_Task directions_
Start to finish, copy the data exactly.

_Data below_
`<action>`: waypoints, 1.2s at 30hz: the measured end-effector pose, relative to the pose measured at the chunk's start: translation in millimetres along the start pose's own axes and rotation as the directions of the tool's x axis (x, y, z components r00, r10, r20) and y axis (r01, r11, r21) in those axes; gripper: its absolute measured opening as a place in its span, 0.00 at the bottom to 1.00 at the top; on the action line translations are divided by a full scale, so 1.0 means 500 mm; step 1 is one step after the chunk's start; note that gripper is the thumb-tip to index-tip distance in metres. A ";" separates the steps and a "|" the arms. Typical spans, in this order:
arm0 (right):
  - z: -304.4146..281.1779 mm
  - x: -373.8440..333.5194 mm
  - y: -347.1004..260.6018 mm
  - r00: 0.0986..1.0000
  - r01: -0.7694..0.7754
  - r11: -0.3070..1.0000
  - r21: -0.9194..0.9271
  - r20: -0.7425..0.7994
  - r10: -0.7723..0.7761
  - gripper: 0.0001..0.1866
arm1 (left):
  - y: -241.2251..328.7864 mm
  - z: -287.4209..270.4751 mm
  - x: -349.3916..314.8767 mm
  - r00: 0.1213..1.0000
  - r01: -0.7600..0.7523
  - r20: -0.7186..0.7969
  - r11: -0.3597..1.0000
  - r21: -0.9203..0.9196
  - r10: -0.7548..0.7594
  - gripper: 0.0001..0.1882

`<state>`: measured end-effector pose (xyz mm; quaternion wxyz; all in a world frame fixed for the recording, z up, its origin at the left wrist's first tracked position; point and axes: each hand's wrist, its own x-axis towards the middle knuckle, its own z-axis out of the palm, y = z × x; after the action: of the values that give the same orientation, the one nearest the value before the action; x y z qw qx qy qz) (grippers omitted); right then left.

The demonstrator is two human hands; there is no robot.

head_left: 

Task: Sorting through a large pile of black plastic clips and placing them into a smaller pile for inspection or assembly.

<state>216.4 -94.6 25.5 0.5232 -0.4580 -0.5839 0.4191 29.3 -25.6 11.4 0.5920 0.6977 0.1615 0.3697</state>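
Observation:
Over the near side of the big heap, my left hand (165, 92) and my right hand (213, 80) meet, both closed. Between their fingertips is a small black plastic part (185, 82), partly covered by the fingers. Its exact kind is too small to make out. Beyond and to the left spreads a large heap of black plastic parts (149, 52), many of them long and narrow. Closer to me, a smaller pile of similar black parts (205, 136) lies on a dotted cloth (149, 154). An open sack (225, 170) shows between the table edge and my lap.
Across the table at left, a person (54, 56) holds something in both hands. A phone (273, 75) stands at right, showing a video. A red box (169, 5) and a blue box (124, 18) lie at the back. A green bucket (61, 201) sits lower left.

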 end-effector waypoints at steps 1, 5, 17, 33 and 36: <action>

_Solution for this task_
`<action>`: waypoints, 1.2s at 30hz: the measured end-effector pose, relative to the pose measured at the chunk's start: translation in millimetres along the start pose's own axes and rotation as the directions of the tool's x axis (x, y, z components r00, r10, r20) and y axis (r01, r11, r21) in those axes; gripper: its absolute measured opening as a place in its span, 0.00 at the bottom to 1.00 at the top; on the action line translations are divided by a full scale, so 1.0 means 500 mm; step 1 is one step after the chunk's start; note that gripper is the thumb-tip to index-tip distance in metres. A ";" separates the steps and a "|" the arms. Typical spans, in this order:
arm0 (right):
  - z: -304.4146..281.1779 mm
  - x: -373.8440..333.5194 mm
  - y: -347.1004..260.6018 mm
  - r00: 0.0986..1.0000
  - r01: -0.7694..0.7754
  - r11: -0.3070..1.0000
  - r21: -0.9194..0.9271
  - r20: -0.7425..0.7994
  - r10: -0.7723..0.7761
  - gripper: 0.0001..0.1866
arm1 (left):
  - y: -241.2251..328.7864 mm
  - z: -287.4209..270.4751 mm
  - x: -349.3916..314.8767 mm
  - r00: 0.1213..1.0000
  - r01: -0.7600..0.7523
  - r20: -0.7186..0.7969
  - r11: -0.3597..1.0000
  - r21: -0.9203..0.9196
  - r10: -0.7548..0.7594
  - gripper: 0.0001..0.1882

`<state>`: measured end-effector pose (xyz mm; quaternion wxyz; all in a world frame fixed for the recording, z up, its origin at the left wrist's first tracked position; point and axes: each hand's wrist, its own x-axis towards the middle knuckle, its own z-axis out of the palm, y = z × x; after the action: of the values that give the same orientation, the one nearest the value before the action; x y z qw qx qy qz) (grippers omitted); right then left.

The demonstrator is two human hands; there is no robot.

head_left: 

Task: Sorting through a large pile of black plastic clips and placing them into a smaller pile for inspection or assembly.

<state>216.4 -94.6 25.5 0.5232 -0.4580 -0.5839 0.4191 29.3 -25.6 11.4 0.5920 0.6977 0.1615 0.3697</state>
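Observation:
Over the near side of the big heap, my left hand (165, 92) and my right hand (213, 80) meet, both closed. Between their fingertips is a small black plastic part (185, 82), partly covered by the fingers. Its exact kind is too small to make out. Beyond and to the left spreads a large heap of black plastic parts (149, 52), many of them long and narrow. Closer to me, a smaller pile of similar black parts (205, 136) lies on a dotted cloth (149, 154). An open sack (225, 170) shows between the table edge and my lap.
Across the table at left, a person (54, 56) holds something in both hands. A phone (273, 75) stands at right, showing a video. A red box (169, 5) and a blue box (124, 18) lie at the back. A green bucket (61, 201) sits lower left.
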
 end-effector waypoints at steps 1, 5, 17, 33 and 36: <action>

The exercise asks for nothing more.